Never knew pollutants were running through the river,
piping to the ocean, seeping into sandy soil
as metal drums kept rusting underground.
Waste from Ciba-Geigy’s dyes. The price of profits
children’s cancers—brain tumors, leukemia.
No one cared but parents of the stricken kids.
'Til a nurse in Philly noticed all the same hometowns.
And still the years rolled by, the plume kept moving,
city wells kept pumping poison through people’s taps.
Taps. Let us play Taps for the children of Toms River
who never made it to adulthood, who suffered
for the sins of government and Ciba profiteers.

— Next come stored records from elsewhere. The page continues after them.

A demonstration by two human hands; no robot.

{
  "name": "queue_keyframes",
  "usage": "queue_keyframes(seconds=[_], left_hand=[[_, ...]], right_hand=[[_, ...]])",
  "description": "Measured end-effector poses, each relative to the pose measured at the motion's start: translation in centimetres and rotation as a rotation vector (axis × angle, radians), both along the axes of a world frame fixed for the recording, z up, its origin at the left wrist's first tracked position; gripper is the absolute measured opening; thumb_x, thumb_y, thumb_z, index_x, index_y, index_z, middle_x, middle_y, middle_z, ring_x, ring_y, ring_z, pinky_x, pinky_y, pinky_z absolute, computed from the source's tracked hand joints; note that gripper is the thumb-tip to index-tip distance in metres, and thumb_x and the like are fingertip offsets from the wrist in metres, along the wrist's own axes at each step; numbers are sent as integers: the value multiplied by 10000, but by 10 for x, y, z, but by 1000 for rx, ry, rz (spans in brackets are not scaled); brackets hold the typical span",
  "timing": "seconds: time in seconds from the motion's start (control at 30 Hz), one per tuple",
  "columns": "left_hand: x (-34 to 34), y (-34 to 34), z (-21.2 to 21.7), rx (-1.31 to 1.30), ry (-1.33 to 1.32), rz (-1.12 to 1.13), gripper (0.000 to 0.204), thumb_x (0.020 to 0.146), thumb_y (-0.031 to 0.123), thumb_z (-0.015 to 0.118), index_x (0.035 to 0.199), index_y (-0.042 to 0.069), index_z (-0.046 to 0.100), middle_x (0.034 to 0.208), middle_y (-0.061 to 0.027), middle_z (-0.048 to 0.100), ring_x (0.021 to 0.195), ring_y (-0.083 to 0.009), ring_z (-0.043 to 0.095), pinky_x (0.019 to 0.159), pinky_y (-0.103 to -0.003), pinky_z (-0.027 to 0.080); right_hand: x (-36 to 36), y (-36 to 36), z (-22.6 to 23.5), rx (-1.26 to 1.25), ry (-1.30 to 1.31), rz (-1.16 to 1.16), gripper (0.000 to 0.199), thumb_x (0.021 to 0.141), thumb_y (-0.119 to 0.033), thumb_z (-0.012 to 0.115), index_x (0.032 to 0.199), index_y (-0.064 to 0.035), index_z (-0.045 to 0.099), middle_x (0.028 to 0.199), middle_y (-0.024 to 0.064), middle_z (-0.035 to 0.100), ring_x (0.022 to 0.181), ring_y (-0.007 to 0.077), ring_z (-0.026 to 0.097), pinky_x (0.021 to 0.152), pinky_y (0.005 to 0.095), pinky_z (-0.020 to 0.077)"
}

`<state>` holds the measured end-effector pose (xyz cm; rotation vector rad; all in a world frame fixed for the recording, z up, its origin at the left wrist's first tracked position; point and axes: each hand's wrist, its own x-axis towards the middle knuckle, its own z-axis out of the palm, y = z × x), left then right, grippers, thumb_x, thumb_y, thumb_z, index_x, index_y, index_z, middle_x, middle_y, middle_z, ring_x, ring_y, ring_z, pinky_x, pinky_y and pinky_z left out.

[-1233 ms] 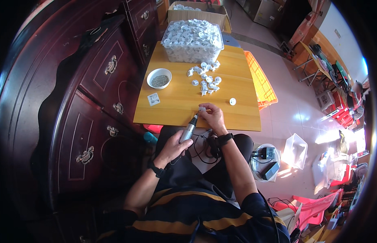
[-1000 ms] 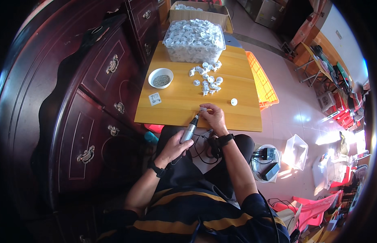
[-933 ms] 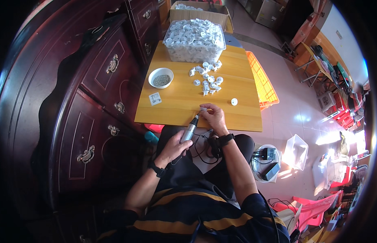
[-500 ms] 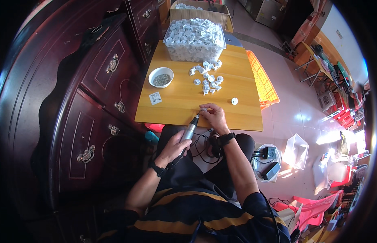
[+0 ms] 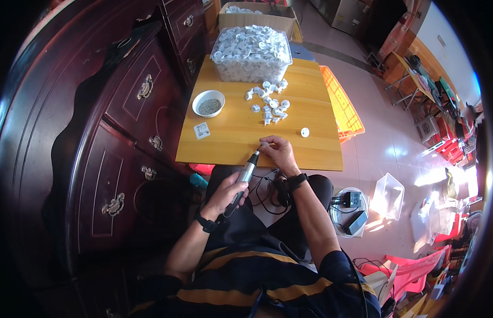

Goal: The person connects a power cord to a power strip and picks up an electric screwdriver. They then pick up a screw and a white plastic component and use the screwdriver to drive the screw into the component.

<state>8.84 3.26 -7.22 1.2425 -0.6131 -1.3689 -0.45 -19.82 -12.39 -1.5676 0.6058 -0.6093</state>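
Observation:
My left hand (image 5: 224, 196) is wrapped round a silver and black electric screwdriver (image 5: 247, 174), its tip tilted up over the table's near edge. At that tip, my right hand (image 5: 281, 154) pinches a small white plastic part (image 5: 264, 144), mostly covered by the fingers. A single round white part (image 5: 305, 132) lies to the right of this hand. Farther back is a loose cluster of similar white parts (image 5: 276, 112). On the left of the table stands a white bowl (image 5: 195, 109) of tiny grey metal pieces, probably screws.
A clear plastic tub (image 5: 246, 73) heaped with white parts fills the table's (image 5: 233, 143) far end. Behind it is a cardboard box (image 5: 257, 20). A printed white card (image 5: 202, 130) lies below the bowl. Dark wooden drawers (image 5: 138, 108) flank the left; an orange crate (image 5: 342, 106) is at right.
The view has shifted slightly. Both hands keep nearly the same pose, with the screwdriver's tip still at the pinched white part.

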Motion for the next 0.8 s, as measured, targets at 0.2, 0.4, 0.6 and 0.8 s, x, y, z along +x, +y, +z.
queue_keyframes(seconds=[0.2,0.4,0.6,0.8], left_hand=[[-1,20,1,-8,156,-46,332,942,298,613,1164,79,500,801,-9,562,608,-80,553,502,-221,443],[5,49,-4,-4,-5,-73,364,920,212,635,1206,36,494,777,-7,548,608,-74,543,515,-216,436],[8,55,-20,0,-54,-60,325,912,149,644,1174,25,496,756,-7,544,594,-68,545,516,-213,450],[14,55,-26,-7,-9,-31,410,913,174,655,1239,14,466,768,-19,544,596,-79,548,509,-217,450]], right_hand=[[-5,-2,21,55,-43,-127,259,877,-98,699,1131,-50,692,926,66,726,761,104,681,693,242,545],[-20,-28,43,-666,270,-320,115,846,-125,693,958,-104,676,933,114,701,853,299,690,747,411,553],[-22,-52,36,-796,547,-353,145,808,-100,661,944,-137,697,1033,126,625,931,358,652,780,463,536],[-32,-96,48,-719,405,-548,191,768,-127,682,956,-125,715,1066,131,636,958,355,651,821,447,539]])
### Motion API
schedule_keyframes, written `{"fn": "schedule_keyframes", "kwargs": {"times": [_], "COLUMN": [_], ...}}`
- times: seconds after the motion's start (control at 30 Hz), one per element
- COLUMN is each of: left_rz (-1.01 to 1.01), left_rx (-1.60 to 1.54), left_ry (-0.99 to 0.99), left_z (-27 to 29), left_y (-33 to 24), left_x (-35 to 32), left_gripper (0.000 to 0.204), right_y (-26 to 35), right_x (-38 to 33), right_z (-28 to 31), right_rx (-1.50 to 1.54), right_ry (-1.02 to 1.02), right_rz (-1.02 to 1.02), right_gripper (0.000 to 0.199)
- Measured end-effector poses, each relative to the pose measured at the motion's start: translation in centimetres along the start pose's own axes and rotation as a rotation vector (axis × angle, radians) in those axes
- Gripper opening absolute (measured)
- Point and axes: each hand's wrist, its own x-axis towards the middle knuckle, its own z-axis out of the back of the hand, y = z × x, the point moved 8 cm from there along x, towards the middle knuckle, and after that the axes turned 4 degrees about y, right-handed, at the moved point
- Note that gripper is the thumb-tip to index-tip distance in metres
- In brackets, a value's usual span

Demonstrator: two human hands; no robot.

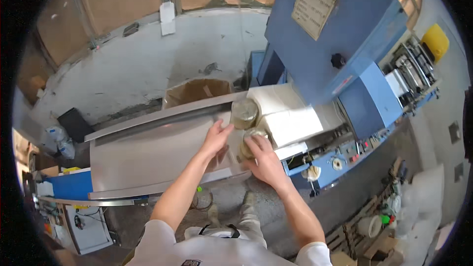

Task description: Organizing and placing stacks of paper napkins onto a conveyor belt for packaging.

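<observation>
Two round, see-through containers stand side by side at the right end of a metal tray table. The far container point(245, 113) touches the edge of the white conveyor-like surface point(288, 99) of the blue machine. My right hand point(266, 160) curls its fingers over the near container point(245, 149), hiding much of it. To the left, my left hand point(216, 138) has its thumb and fingers apart and holds nothing visible. Its fingertips are close to the far container. What the containers hold is not clear.
The smooth metal tray table point(148, 152) has a raised far rim. A tall blue machine point(330, 34) rises at the right, with a control panel point(354, 155) along its near side. Behind the tray stands an open cardboard box point(197, 92). Clutter lies on the lower right floor.
</observation>
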Motion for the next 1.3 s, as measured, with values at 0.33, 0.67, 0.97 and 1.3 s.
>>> {"fn": "schedule_keyframes", "kwargs": {"times": [0.33, 0.67, 0.97, 1.3], "left_rz": [0.031, 0.018, -0.027, 0.172], "left_rx": [-0.275, -0.098, 0.809, 0.822], "left_ry": [-0.152, 0.058, -0.087, -0.127], "left_z": [-0.8, -8.3, -19.7, -19.3], "left_y": [-0.7, 6.5, -2.8, -2.9], "left_x": [5.1, -2.0, 1.9, 1.7], "left_gripper": [0.073, 0.059, 0.094, 0.071], "right_y": [-6.3, -6.7, -19.4, -19.1], "right_x": [4.7, -1.4, -14.2, -14.2], "right_z": [-3.5, 12.4, 13.2, 9.2], "right_rx": [-0.342, 0.541, 1.125, 1.027], "right_ry": [0.419, 0.044, -0.293, -0.136], "right_rz": [0.124, 0.119, -0.424, -0.402], "right_gripper": [0.089, 0.097, 0.099, 0.094]}}
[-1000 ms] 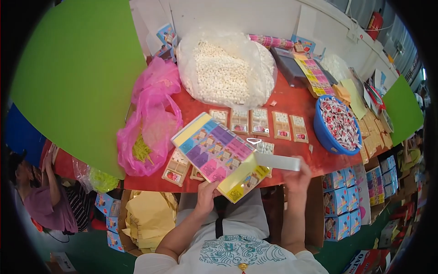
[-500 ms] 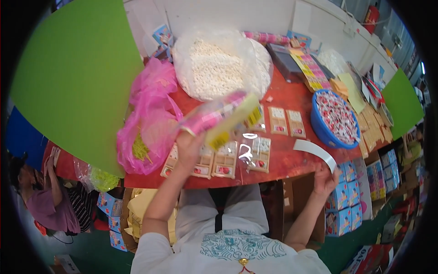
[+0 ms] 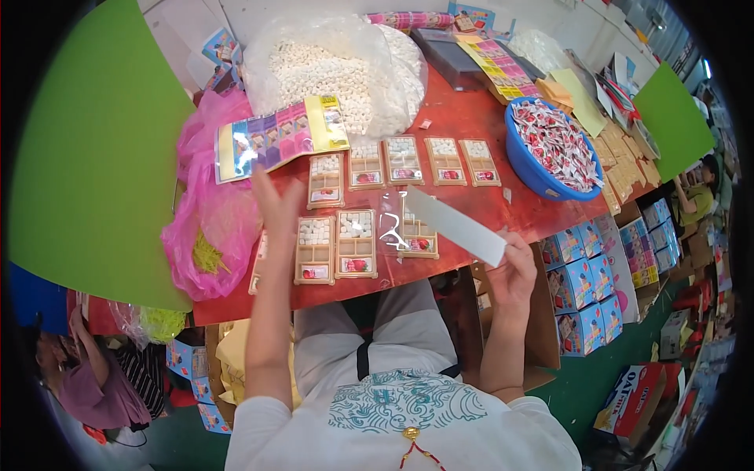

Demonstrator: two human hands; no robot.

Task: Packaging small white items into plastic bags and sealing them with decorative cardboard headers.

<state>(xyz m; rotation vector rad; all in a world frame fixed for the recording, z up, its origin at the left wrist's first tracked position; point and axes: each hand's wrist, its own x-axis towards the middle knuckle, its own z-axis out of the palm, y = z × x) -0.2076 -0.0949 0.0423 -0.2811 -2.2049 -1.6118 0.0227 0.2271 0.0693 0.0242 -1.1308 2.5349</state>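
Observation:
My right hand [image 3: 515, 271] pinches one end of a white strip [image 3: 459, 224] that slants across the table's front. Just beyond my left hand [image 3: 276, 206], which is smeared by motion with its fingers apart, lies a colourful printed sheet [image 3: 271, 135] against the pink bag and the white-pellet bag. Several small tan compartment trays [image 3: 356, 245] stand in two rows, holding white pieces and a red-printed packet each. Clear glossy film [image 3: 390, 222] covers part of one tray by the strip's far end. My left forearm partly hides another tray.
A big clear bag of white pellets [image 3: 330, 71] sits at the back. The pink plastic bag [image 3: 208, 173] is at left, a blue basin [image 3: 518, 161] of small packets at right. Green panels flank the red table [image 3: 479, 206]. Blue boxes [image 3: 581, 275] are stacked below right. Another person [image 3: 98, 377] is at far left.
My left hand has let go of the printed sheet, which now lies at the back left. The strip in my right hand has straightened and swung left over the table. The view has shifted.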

Play it for the kids of Flint, poisoned too by penny-pinching
bureaucrats. For the PFAS drinkers all across the state
of Michigan, sucking down that lethal brew.
Play it for the trout and turtles of the Kalamazoo,
hit first by PCBs from paper mills, then by tar sands oil
from the country’s largest inland spill.
Let us play Taps for all the ruined rivers, all the dying
lakes. But please, God, not for the Mackinac Straits.
Let us shut down that pipeline before it’s too late.